Provided records ▸
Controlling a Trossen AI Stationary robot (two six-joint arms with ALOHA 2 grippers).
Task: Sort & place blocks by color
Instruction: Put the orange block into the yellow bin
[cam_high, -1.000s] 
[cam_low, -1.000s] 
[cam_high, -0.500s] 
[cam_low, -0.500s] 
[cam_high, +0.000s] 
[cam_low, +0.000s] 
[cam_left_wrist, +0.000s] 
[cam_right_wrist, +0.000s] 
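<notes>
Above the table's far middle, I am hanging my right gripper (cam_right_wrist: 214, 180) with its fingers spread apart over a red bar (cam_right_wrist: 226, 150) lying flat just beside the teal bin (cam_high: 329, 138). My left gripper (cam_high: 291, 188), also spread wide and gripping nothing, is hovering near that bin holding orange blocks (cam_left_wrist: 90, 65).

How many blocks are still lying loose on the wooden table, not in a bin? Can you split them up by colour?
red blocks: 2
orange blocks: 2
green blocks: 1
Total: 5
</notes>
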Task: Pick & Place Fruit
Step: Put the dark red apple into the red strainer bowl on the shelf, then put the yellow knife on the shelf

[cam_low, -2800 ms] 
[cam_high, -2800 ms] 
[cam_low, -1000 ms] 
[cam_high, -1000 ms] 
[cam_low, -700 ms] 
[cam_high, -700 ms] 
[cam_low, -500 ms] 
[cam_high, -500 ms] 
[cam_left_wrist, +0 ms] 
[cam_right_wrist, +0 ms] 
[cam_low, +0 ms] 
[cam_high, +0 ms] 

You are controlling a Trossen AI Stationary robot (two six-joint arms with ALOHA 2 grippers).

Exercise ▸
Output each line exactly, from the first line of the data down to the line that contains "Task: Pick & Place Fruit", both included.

Answer for this exercise ▸
Controlling a Trossen AI Stationary robot (two six-joint arms with ALOHA 2 grippers).
Task: Sort & place blocks by color
Instruction: Put the orange block into the yellow bin
[cam_high, -1.000s] 
[cam_low, -1.000s] 
[cam_high, -0.500s] 
[cam_low, -0.500s] 
[cam_high, +0.000s] 
[cam_low, +0.000s] 
[cam_left_wrist, +0.000s] 
[cam_right_wrist, +0.000s] 
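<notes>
Above the table's far middle, I am hanging my right gripper (cam_right_wrist: 214, 180) with its fingers spread apart over a red bar (cam_right_wrist: 226, 150) lying flat just beside the teal bin (cam_high: 329, 138). My left gripper (cam_high: 291, 188), also spread wide and gripping nothing, is hovering near that bin holding orange blocks (cam_left_wrist: 90, 65).

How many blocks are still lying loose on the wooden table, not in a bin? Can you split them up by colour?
red blocks: 2
orange blocks: 2
green blocks: 1
Total: 5
</notes>
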Task: Pick & Place Fruit

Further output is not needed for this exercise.